Wearing a white lab coat and nitrile gloves, Pfizer Inc. scientist Amy Callanan places a small blue tablet into a handheld machine that silently reads the chemical signature of the pill by measuring its response to vibrations.
The TruScan machine, used regularly by a team of three technicians at Pfizer’s counterfeit-drug testing lab on the pharmaceutical firm’s campus off Eastern Point Road, within minutes is able to determine that the Viagra-branded tablet is fake.
“The signature doesn’t match,” said Callanan, a senior scientist at Pfizer’s Intellectual Property Forensics Laboratory.
Sniffing out counterfeit drugs is an almost daily occurrence at the Groton labs, where Pfizer analyzes suspect branded products from North, Central and South America as well as the Caribbean. Other Pfizer labs in England and China, with slightly larger staffs, analyze suspicious drugs from the rest of the world, where most of the counterfeit manufacturing is being done.
“The ultimate goal is to find the manufacturer,” said Brian Donnelly, director of global security compliance for Pfizer and a former FBI agent with a background in pharmaceuticals.
New York-based Pfizer, as one of the largest drug companies in the world, has been particularly active in tracking counterfeit drugs. It’s an illicit trade that likely costs the company millions of dollars a year, but Pfizer spokesman Chris Loder said the concerns go way beyond lost money.
“If someone gets sick, that’s going to hurt our reputation,” he said. “What drives this for us is patient safety.”
The extent of the problem is staggering.
According to updated numbers, 5.1 million doses of counterfeit Pfizer products have been seized by authorities around the world through the first three quarters of this year. That’s more than 34 percent higher than for the same period a year ago.

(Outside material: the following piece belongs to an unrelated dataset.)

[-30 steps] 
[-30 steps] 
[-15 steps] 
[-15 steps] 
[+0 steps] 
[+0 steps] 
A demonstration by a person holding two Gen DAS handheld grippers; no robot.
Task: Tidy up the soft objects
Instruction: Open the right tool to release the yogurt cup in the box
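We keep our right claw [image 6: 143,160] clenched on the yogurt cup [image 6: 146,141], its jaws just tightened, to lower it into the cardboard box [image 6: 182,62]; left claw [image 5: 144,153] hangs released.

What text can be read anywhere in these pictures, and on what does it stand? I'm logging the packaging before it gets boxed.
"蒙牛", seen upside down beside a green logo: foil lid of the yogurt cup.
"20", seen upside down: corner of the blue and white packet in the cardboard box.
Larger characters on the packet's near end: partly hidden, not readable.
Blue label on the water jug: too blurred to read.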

While a few years ago 25 Pfizer products were subject to counterfeiting, today at least 65 company brands are on the radar of loosely knit criminal networks around the globe, the company said.
For the first time since Pfizer began compiling records, the cholesterol medicine Lipitor this year has surpassed the erectile dysfunction pill Viagra as the company’s most counterfeited medicine in the Asia Pacific region. Globally so far this year, Viagra is still the most counterfeited medicine, but only by a slim margin over Lipitor.

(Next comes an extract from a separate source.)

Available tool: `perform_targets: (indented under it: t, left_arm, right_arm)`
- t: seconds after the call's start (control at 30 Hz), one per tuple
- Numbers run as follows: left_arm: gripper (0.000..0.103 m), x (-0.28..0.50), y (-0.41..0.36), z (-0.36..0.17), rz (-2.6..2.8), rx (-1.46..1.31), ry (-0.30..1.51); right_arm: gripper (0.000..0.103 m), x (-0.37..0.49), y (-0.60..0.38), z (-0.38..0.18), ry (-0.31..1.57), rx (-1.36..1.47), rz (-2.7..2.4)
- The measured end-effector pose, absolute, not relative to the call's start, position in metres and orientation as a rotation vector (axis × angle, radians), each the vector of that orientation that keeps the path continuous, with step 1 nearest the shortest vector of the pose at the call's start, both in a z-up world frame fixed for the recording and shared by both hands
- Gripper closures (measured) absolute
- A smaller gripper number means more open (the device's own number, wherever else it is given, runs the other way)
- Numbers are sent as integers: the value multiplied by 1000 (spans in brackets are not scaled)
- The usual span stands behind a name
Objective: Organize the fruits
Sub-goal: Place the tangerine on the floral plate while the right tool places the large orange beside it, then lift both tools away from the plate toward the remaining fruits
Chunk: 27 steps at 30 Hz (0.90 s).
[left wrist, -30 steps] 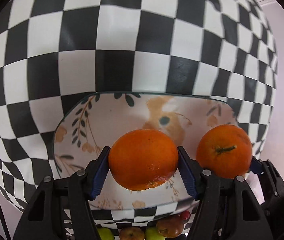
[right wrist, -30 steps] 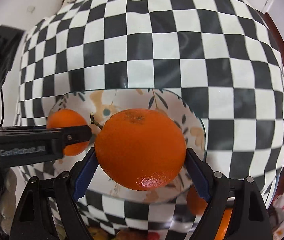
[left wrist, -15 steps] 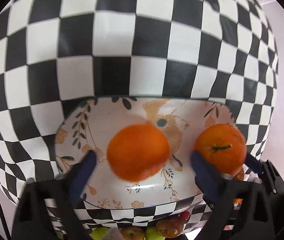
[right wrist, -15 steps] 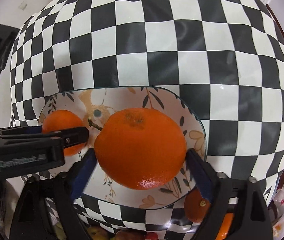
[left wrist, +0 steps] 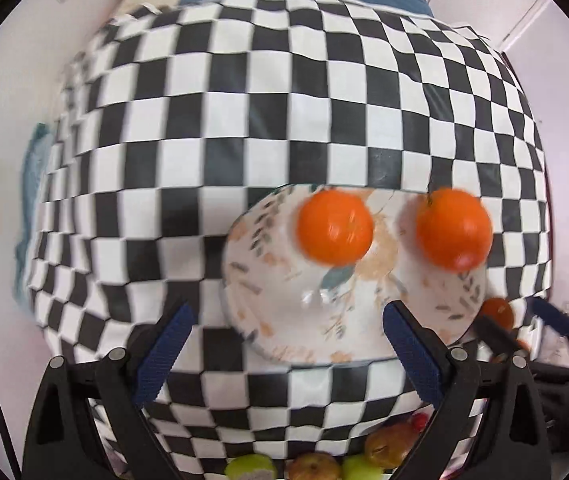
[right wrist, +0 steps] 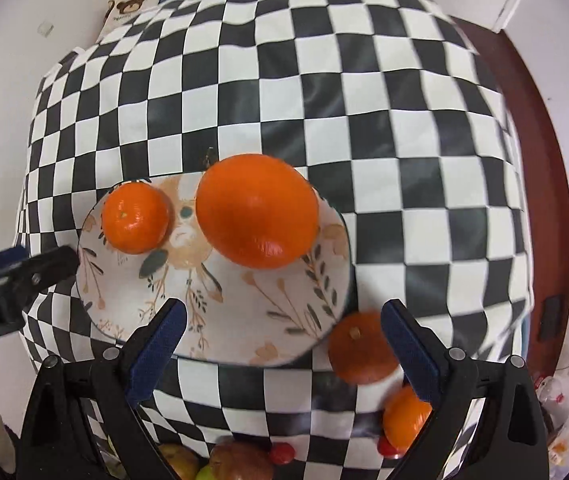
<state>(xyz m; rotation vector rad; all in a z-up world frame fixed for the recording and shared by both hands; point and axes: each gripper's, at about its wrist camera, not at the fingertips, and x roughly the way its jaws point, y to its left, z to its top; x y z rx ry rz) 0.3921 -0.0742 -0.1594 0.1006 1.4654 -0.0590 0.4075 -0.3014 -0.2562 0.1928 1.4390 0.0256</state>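
A floral plate (left wrist: 280, 320) (right wrist: 220, 312) lies on the checkered cloth. Two oranges rest on it: a smaller one (left wrist: 334, 226) (right wrist: 136, 218) at the left and a larger one (left wrist: 454, 228) (right wrist: 258, 210) at the right. My left gripper (left wrist: 284, 352) is open and empty, pulled back from the plate's near edge. My right gripper (right wrist: 284, 344) is open and empty too, above the plate's near rim. The left gripper's finger (right wrist: 24, 272) shows at the left of the right wrist view.
Two more oranges (right wrist: 358, 348) (right wrist: 406, 420) lie on the cloth right of the plate. Green and brown fruits (left wrist: 312, 468) and small red ones (right wrist: 282, 452) sit at the near edge. White walls bound the table; a dark red floor strip (right wrist: 544, 152) runs right.
Both grippers have opened and let go of their oranges, which now rest on the plate. Both grippers have drawn back and up from the plate.
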Motion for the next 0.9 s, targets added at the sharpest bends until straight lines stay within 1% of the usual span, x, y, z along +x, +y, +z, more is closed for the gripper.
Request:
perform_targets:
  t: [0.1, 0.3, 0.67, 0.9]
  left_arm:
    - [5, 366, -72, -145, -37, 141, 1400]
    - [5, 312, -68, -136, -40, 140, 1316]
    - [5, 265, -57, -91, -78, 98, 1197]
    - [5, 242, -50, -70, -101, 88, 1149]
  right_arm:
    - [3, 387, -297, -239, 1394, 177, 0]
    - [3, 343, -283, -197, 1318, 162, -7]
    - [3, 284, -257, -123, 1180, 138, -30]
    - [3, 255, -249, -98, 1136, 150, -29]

Fake Pfizer products circle the globe, having been discovered in at least 106 countries.
“It’s not just handbags anymore,” Donnelly said of counterfeits. “It is very serious because you put it in your body.”
Some of the most dangerous ingredients Callanan has found in knockoff drugs include car wax, floor wax and printer ink for coloring. The material from Sheetrock is a common ingredient, since it helps hold the pills together.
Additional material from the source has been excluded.